## [WHAT YOU SHOULD DO]
Everything in the listing below should be repeated exactly, apart from the pictures.

## [DATA SECTION]
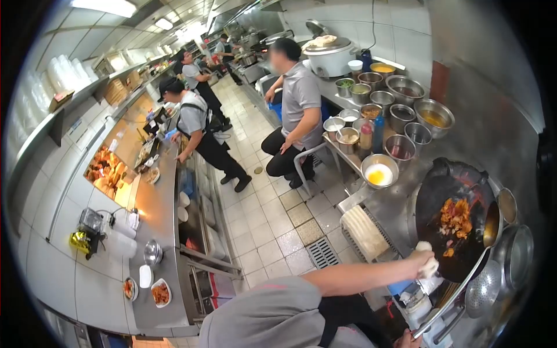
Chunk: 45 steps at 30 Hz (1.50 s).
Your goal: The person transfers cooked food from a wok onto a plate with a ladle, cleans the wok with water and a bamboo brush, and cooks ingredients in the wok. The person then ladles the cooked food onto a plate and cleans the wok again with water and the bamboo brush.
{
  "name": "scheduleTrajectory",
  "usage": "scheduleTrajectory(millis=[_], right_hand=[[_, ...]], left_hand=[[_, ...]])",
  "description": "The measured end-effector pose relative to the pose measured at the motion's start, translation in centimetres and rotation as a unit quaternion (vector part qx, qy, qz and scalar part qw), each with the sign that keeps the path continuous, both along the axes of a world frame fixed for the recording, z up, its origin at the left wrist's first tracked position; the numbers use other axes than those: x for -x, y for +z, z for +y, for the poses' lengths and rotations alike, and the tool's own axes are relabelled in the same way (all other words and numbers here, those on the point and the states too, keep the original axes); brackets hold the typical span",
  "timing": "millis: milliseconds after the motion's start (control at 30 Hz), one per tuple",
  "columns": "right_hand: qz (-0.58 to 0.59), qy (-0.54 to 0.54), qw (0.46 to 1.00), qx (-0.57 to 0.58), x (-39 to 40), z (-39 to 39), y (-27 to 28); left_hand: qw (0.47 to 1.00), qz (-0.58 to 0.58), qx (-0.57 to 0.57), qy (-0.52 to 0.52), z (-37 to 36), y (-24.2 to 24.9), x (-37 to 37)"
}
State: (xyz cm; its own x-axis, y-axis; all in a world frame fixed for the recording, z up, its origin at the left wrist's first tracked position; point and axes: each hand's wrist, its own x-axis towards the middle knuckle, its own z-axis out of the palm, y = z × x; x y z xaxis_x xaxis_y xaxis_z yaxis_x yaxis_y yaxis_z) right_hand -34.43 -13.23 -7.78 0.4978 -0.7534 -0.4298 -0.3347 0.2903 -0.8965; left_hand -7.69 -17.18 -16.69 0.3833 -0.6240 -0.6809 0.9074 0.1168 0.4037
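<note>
My left hand [425, 265] is closed around a folded white cloth [428, 248] at the near edge of a large black wok [429, 203]. The wok's handle, if any, is hidden under the cloth. Orange-red stir-fried pieces [455, 218] lie in the wok, with a few bits apart below them. At the bottom edge of the view, my right hand [408, 341] is closed on the long handle of a metal ladle [492, 227]. The ladle's bowl is inside the wok, at its right side.
A perforated skimmer [483, 288] lies right of the wok. A handled pan [380, 171] with white and yellow contents stands left of it, near several metal bowls of ingredients. A seated person [296, 98] and a standing co-worker [197, 124] are across the aisle. Plated food [161, 293] sits on the left counter.
</note>
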Motion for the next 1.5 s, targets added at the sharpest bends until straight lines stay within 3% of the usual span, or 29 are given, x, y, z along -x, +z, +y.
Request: scheduleTrajectory(millis=[267,367,467,667,900,1067,1500], right_hand=[[-0.019,-0.011,1.0,0.018,0.3,-1.9,-3.8],[-0.041,0.005,0.999,0.018,0.5,-1.5,-2.6],[0.031,0.007,0.999,0.012,-1.0,-0.4,1.7],[-0.057,-0.003,0.997,0.044,0.6,-2.8,-2.6],[-0.011,0.01,0.999,0.049,-0.9,-2.5,0.4],[-0.001,0.015,0.998,0.056,-0.1,-3.1,-1.7],[-0.008,0.017,0.999,0.026,-0.1,-3.4,-2.8]], left_hand=[[0.998,-0.056,-0.016,0.001,-5.7,-5.2,-4.4],[0.997,0.025,0.054,-0.045,-4.5,-2.2,-3.8],[0.999,0.034,0.014,-0.004,-6.7,-4.3,-3.6],[0.998,0.04,0.04,-0.001,-7.4,-6.2,-3.1],[0.999,0.022,0.028,0.006,-7.8,-6.4,-3.1],[1.0,0.009,0.009,0.012,-6.8,-4.6,-2.8],[1.0,0.013,0.004,0.018,-7.9,-6.4,-3.1]])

## [SOLUTION TO THE PROBLEM]
Chunk: 45 steps at 30 Hz (1.50 s).
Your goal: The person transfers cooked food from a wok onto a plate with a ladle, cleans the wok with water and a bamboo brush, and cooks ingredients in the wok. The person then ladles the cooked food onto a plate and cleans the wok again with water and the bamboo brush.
{
  "name": "scheduleTrajectory",
  "usage": "scheduleTrajectory(millis=[_], right_hand=[[_, ...]], left_hand=[[_, ...]])",
  "description": "The measured end-effector pose relative to the pose measured at the motion's start, translation in centimetres and rotation as a unit quaternion (vector part qx, qy, qz and scalar part qw), each with the sign that keeps the path continuous, both along the axes of a world frame fixed for the recording, z up, its origin at the left wrist's first tracked position; the numbers use other axes than those: x for -x, y for +z, z for +y, for the poses' lengths and rotations alike, and the tool's own axes are relabelled in the same way (all other words and numbers here, those on the point and the states too, keep the original axes); brackets hold the typical span",
  "timing": "millis: milliseconds after the motion's start (control at 30 Hz), one per tuple",
  "columns": "right_hand: qz (-0.58 to 0.59), qy (-0.54 to 0.54), qw (0.46 to 1.00), qx (-0.57 to 0.58), x (-39 to 40), z (-39 to 39), y (-27 to 28); left_hand: qw (0.47 to 1.00), qz (-0.58 to 0.58), qx (-0.57 to 0.57), qy (-0.52 to 0.52), z (-37 to 36), y (-24.2 to 24.9), x (-37 to 37)"
}
State: (xyz cm; its own x-axis, y-axis; all in a world frame fixed for the recording, z up, its origin at the left wrist's first tracked position; point and axes: each hand's wrist, its own x-axis towards the middle knuckle, its own z-axis out of the palm, y = z × x; x y z xaxis_x xaxis_y xaxis_z yaxis_x yaxis_y yaxis_z) right_hand -34.43 -13.23 -7.78 0.4978 -0.7534 -0.4298 -0.3347 0.2903 -0.8965; left_hand -7.69 -17.18 -16.69 0.3833 -0.6240 -0.6809 0.9074 0.1168 0.4037
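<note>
My left hand [425, 265] is closed around a folded white cloth [428, 248] at the near edge of a large black wok [429, 203]. The wok's handle, if any, is hidden under the cloth. Orange-red stir-fried pieces [455, 218] lie in the wok, with a few bits apart below them. At the bottom edge of the view, my right hand [408, 341] is closed on the long handle of a metal ladle [492, 227]. The ladle's bowl is inside the wok, at its right side.
A perforated skimmer [483, 288] lies right of the wok. A handled pan [380, 171] with white and yellow contents stands left of it, near several metal bowls of ingredients. A seated person [296, 98] and a standing co-worker [197, 124] are across the aisle. Plated food [161, 293] sits on the left counter.
</note>
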Motion for the next 1.5 s, targets added at the sharpest bends until straight lines stay within 3% of the usual span, or 29 are given, x, y, z along -x, +z, +y.
Request: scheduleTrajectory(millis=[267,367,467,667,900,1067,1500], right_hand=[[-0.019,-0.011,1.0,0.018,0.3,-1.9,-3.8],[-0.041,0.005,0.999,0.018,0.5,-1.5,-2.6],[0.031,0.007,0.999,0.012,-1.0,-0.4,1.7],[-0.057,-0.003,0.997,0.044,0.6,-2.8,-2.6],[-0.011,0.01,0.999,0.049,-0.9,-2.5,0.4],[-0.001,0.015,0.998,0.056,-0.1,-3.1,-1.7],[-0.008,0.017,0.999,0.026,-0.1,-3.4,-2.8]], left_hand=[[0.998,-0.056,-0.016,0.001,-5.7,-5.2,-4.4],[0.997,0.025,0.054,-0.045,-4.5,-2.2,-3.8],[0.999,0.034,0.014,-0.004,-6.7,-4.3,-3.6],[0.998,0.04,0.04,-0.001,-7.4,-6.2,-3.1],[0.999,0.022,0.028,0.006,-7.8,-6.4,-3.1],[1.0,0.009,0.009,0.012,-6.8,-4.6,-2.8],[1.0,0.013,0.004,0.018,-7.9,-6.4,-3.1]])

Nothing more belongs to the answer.